*** Opening RECORDED INFORMATION ***
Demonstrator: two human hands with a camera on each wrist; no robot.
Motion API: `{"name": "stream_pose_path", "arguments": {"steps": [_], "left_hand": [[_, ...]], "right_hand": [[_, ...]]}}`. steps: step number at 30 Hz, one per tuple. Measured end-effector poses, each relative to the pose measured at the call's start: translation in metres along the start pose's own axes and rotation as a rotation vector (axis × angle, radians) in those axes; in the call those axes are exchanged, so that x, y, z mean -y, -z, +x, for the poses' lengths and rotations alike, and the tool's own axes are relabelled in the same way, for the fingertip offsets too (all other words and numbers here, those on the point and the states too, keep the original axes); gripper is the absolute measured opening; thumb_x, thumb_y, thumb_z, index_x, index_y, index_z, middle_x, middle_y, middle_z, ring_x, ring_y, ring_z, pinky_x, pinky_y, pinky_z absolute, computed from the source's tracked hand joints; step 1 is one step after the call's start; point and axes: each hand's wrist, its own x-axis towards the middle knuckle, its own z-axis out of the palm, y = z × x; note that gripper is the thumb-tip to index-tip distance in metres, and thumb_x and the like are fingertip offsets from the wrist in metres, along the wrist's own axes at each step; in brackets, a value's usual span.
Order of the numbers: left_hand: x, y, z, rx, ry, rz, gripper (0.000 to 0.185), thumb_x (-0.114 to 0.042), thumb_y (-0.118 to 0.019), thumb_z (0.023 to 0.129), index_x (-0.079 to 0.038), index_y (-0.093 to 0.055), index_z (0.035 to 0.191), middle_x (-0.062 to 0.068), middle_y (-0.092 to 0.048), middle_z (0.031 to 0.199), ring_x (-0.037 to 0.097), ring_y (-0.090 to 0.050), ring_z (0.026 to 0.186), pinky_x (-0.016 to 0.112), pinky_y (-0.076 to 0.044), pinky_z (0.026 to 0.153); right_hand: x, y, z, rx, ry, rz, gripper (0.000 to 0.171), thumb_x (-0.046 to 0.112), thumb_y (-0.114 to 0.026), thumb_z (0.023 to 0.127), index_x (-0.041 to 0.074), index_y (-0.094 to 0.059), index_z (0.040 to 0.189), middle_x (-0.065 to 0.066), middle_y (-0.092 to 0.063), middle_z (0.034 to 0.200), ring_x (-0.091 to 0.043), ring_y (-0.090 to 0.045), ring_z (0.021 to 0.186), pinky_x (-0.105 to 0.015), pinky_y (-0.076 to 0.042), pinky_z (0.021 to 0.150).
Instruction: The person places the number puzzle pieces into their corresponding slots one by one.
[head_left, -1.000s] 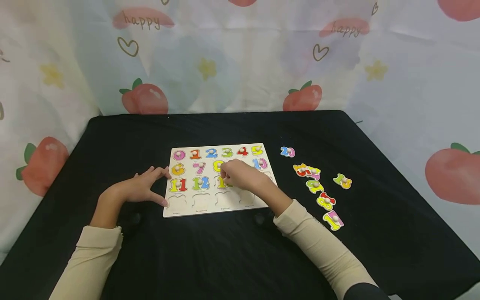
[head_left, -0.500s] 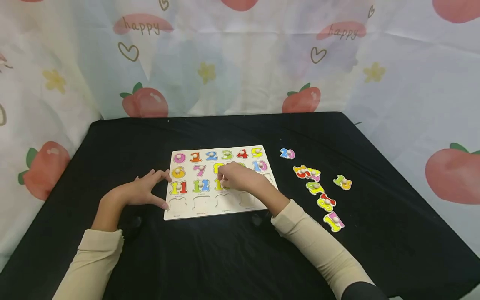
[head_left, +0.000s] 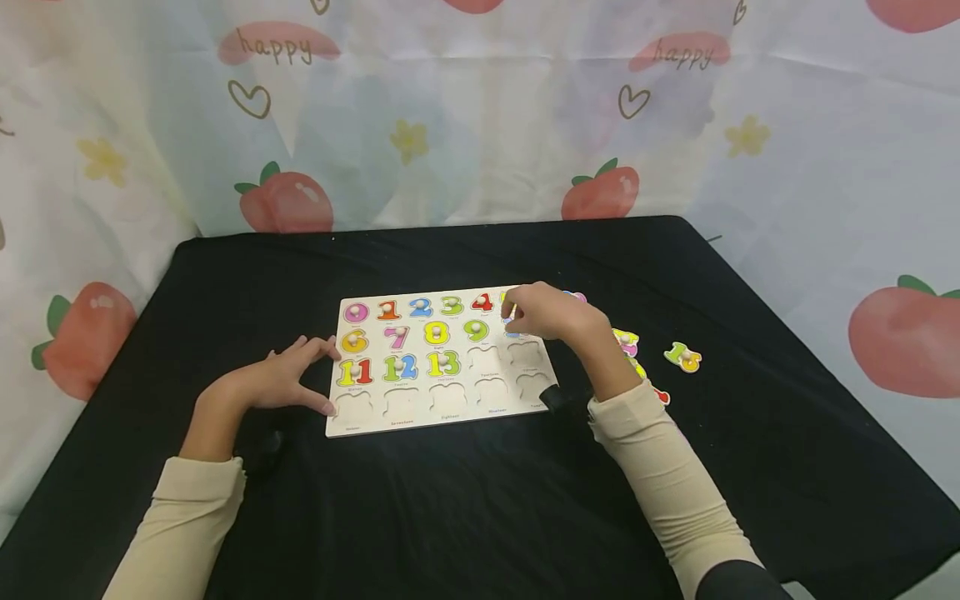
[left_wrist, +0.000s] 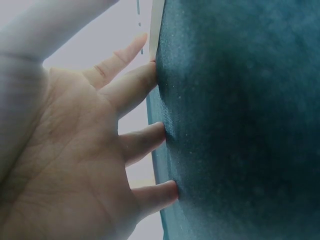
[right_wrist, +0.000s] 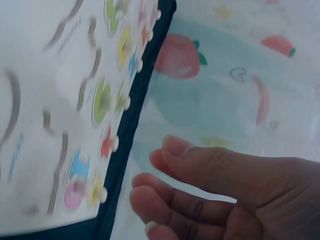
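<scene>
A wooden peg-number puzzle board (head_left: pixel 423 408) lies on the black cloth. Knobbed number pieces fill its upper two rows, and 11, 12 and the green-and-yellow 13 piece (head_left: pixel 443 364) sit in the third. Bare recesses show at the third row's right and along the bottom row. My left hand (head_left: pixel 281 377) touches the board's left edge with thumb and fingers spread; in the left wrist view its fingertips (left_wrist: pixel 171 190) meet the cloth. My right hand (head_left: pixel 551 310) hovers over the board's upper right, covering part of 5 and 10. In the right wrist view its loosely bent fingers (right_wrist: pixel 150 200) hold nothing.
Right of the board lie loose number pieces, several partly hidden behind my right hand and forearm. A green-and-orange piece (head_left: pixel 683 357) lies apart, farther right. A small black object (head_left: pixel 552 397) shows by the board's lower right corner. A fruit-print curtain (head_left: pixel 480 125) stands behind the table.
My right hand has let go of the 13 piece and moved up and right, uncovering 8, 9 and 13. My left hand stays at the board's edge.
</scene>
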Motion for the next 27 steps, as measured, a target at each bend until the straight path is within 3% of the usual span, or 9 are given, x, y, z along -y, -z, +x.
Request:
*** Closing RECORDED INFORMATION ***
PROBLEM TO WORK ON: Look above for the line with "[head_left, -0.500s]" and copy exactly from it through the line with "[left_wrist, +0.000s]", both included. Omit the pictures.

COMPLETED TASK:
[head_left, -0.500s] 
[head_left, +0.000s] 
[left_wrist, +0.000s] 

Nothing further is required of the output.